Charlene Gaw, Mayo Medical School
Why Care about Palliative Care?“Our ultimate goal, after all, is not a good death but a good life to the very end.” – Dr. Atul Gawande, Being MortalI wish I had words as eloquent as Dr. Gawande when my aunt was receiving chemotherapy. The emotional and physical toll chemotherapy wrecked was heart wrenching to watch, let alone experience. I wish I had a perspective so wise when my aunt passed away and my heart fell through my stomach. Many people consoled, “at least the suffering is over.” But was it a good life to the very end, if she suffered so much at the end? Had I ever thought to ask her how she wanted to die?
This was a difficult question to ask amongst my family, and exists as a difficult question for many people to ask today. However, this is an essential question to ask as a healthcare provider. Treatment throughout a patient’s life does not end simply because life is ending, as it inevitably will. Treatment does not always translate to maximum extension of life. Treatment means meeting the patient’s goals. If Mr. A wants to live to see his granddaughter’s wedding, a provider should prioritize this. If Karen would feel more comfortable at home than surrounded by machines and strangers in scrubs, providers should help her achieve this.
Palliative care is not as glamorous as life-saving surgery, does not provide the adrenaline rush of emergency room care and is nowhere as endearing as rounds in the newborn nursery. Providers do not get directly compensated for taking ample time to have conversations of end of life care with their patients. The end of one’s life can arguably be defined as some of the most important days of life; this is the sunset of life, the final reflections on life and the last moments of interaction with the physical world. How then, can our healthcare system simply give a cursory nod to people in this moment? Palliative and hospice care are gaining momentum as families realize their potential to respect the wishes of their loved ones. Nonetheless, this is a frontier that has yet to be developed into a standard of care within both healthcare and families.

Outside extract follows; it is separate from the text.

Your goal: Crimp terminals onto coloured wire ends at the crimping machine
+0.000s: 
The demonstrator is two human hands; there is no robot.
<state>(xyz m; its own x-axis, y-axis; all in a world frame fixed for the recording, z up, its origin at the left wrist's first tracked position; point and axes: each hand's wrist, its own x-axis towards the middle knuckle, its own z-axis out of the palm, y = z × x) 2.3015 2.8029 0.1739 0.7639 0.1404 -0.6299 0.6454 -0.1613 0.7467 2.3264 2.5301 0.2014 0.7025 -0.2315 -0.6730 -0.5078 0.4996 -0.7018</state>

The relevance of palliative care is articulately described by Dr. Gawande in his latest book, Being Mortal. My classmates and I had the opportunity to listen to Dr. Gawande speak on his own experiences and touching personal anecdotes on end-of-life care at a Minnesota Network of Hospice and Palliative Care conference. His thoughtful and frank words remind me of the care and artistry involved in the practice of medicine, aspects I hope to never forget.
Medical school is tough, even tougher is residency. sometimes we need to hear that voice of inspiration and excitement we carried before entering the journey.
The goal of WhiteCoated is to allow medical students and residents to contribute anything ranging from art to articles to podcasts that help others learn more about the field or rediscover their passion with the goals of bettering themselves and thus enhancing the care of their patients.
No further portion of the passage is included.